Because the data is fully replicated and held in memory, dimension tables must be **small enough to fit comfortably in each server's heap**. They are not intended for large datasets.

### Memory loading modes

Pinot supports two loading modes controlled by the `disablePreload` setting in `dimensionTableConfig`:

| Mode                      | `disablePreload` | Memory usage | Lookup speed    | Description                                                                                                                                                                           |
| ------------------------- | ---------------- | ------------ | --------------- | ------------------------------------------------------------------------------------------------------------------------------------------------------------------------------------- |
| **Fast lookup** (default) | `false`          | Higher       | Faster          | All rows are fully materialized into an in-memory hash map (`Object[] -> Object[]`). Every column value is stored in the map for constant-time retrieval.                             |
| **Memory-optimized**      | `true`           | Lower        | Slightly slower | Only the primary key and a segment/docId reference are stored in the hash map. Column values are read from the segment on each lookup. This trades lookup speed for lower heap usage. |

Choose the memory-optimized mode when the dimension table is relatively large and you want to reduce heap pressure, at the cost of slightly slower lookups.

## Size limits and memory considerations

* **Cluster-level maximum size**: The controller configuration property `controller.dimTable.maxSize` sets the maximum storage quota allowed for any single dimension table. The default is **200 MB**. Table creation fails if the requested `quota.storage` exceeds this limit.
* **Heap impact**: In fast-lookup mode, the entire table is materialized in Java heap on every server. A table that is 100 MB on disk may consume significantly more memory after deserialization. Monitor server heap usage when adding or growing dimension tables.
* **Replication overhead**: Because every server in the tenant holds a full copy, adding a dimension table multiplies its memory footprint by the number of servers.

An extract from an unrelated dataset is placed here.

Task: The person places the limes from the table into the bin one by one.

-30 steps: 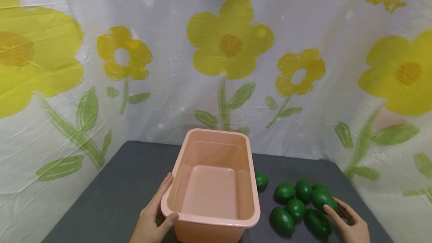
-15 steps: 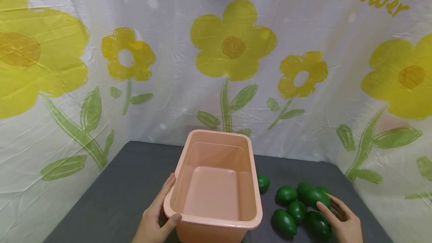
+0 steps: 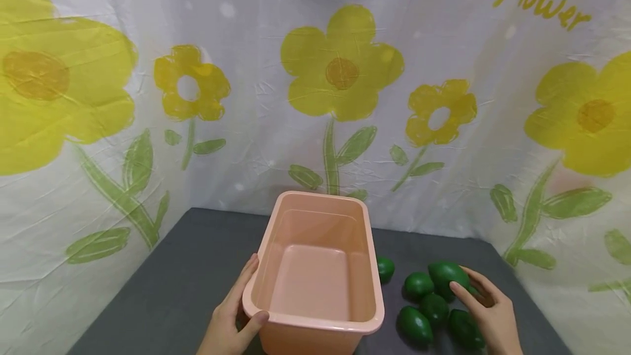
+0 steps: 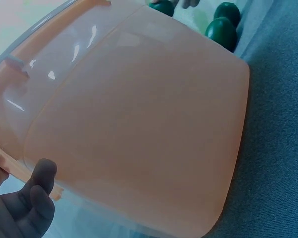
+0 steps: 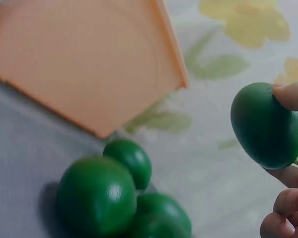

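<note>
In the head view a peach-coloured plastic tub (image 3: pixel 315 325) stands at the table's middle with nothing inside. My left hand (image 3: pixel 229 314) grips its near left corner, thumb over the rim and fingers along the side. Off to the right, my right hand (image 3: pixel 490 308) holds a glossy dark green, egg-shaped fruit (image 3: pixel 447 277) between thumb and fingers. The right wrist view shows this held fruit (image 5: pixel 267 126) raised above the others. Several more such green fruits (image 3: pixel 415 325) lie grouped below it, partly hidden by the hand.
One more green fruit (image 3: pixel 385 270) sits close to the tub's right side, partly covered by it. The dark grey tabletop (image 3: pixel 162 289) is enclosed by a white cloth (image 3: pixel 246 152) printed with yellow flowers at the back and sides.
My right hand has moved left and up, lifting the green fruit from the far right of the group. My left hand keeps hold of the tub. The head view has shifted slightly.
</note>
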Motion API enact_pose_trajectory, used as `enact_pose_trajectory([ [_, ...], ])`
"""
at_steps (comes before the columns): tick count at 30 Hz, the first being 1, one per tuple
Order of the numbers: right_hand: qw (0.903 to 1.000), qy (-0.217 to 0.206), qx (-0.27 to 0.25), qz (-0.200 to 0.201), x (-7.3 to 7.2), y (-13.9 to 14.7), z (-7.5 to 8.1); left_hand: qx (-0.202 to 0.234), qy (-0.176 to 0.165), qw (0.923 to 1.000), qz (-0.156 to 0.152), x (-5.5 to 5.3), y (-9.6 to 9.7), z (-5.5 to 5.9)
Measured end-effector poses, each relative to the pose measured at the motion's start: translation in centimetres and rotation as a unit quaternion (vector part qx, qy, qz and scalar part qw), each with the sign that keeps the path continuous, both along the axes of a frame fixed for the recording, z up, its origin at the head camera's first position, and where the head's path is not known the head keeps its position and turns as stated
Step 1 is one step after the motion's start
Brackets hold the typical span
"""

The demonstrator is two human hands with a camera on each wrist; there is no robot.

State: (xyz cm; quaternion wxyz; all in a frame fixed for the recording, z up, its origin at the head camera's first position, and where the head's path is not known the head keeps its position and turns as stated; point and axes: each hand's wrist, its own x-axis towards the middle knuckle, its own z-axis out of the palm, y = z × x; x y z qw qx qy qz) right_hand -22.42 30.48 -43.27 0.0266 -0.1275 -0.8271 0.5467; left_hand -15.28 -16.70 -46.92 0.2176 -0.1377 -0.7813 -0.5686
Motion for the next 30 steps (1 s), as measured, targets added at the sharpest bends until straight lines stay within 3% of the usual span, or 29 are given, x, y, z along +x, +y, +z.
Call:
enact_pose_trajectory([
  [6, 0.9977, 0.058, 0.001, 0.035, 0.8, -1.9, 1.6, -0.01, 0.025, 0.9996, 0.0, -0.4, 0.1, -0.2],
  [15, 0.987, 0.141, -0.033, 0.069, 0.9, -5.5, 2.5, -0.026, 0.051, 0.9983, 0.01, -0.4, -0.1, -0.3],
  [24, 0.9772, 0.184, -0.051, 0.093, 1.3, -8.6, 3.3, -0.048, -0.003, 0.9981, 0.04, 0.0, -0.1, 0.0],
  [30, 0.9712, 0.199, -0.06, 0.116, 1.7, -10.3, 3.9, -0.045, -0.007, 0.9982, 0.038, -0.1, 0.0, 0.0],
])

{% hint style="warning" %}
As a guideline, keep dimension tables under a few hundred thousand rows and well under the `controller.dimTable.maxSize` limit. Tables that approach or exceed available heap will cause out-of-memory errors on servers.
{% endhint %}

## Configuration

### Table configuration

Mark a table as a dimension table by setting the following properties in the table config:

| Property                                                    | Required    | Description                                                                                                                                                     |
| ----------------------------------------------------------- | ----------- | --------------------------------------------------------------------------------------------------------------------------------------------------------------- |
| `isDimTable`                                                | Yes         | Set to `true` to designate the table as a dimension table.                                                                                                      |
| `ingestionConfig.batchIngestionConfig.segmentIngestionType` | Yes         | Must be set to `REFRESH`. Dimension tables use segment replacement rather than append semantics so that the in-memory hash map is rebuilt with the latest data. |
| `validationConfig.segmentAssignmentStrategy`                | No          | If set, must be `allservers`. Leaving it unset also works because Pinot automatically uses all-servers assignment for dimension tables.                         |
| `quota.storage`                                             | Recommended | Storage quota for the table. Must not exceed the cluster-level `controller.dimTable.maxSize` (default 200 MB).                                                  |
| `dimensionTableConfig.disablePreload`                       | No          | Set to `true` to use memory-optimized mode (store only primary key and segment reference instead of full rows). Defaults to `false` (fast lookup).              |
| `dimensionTableConfig.errorOnDuplicatePrimaryKey`           | No          | Set to `true` to fail segment loading if duplicate primary keys are detected across segments. Defaults to `false` (last-loaded segment wins).                   |

### Schema configuration

Dimension table schemas use `dimensionFieldSpecs` instead of `metricFieldSpecs`. A `primaryKeyColumns` array is **required** -- it defines the key used for lookups.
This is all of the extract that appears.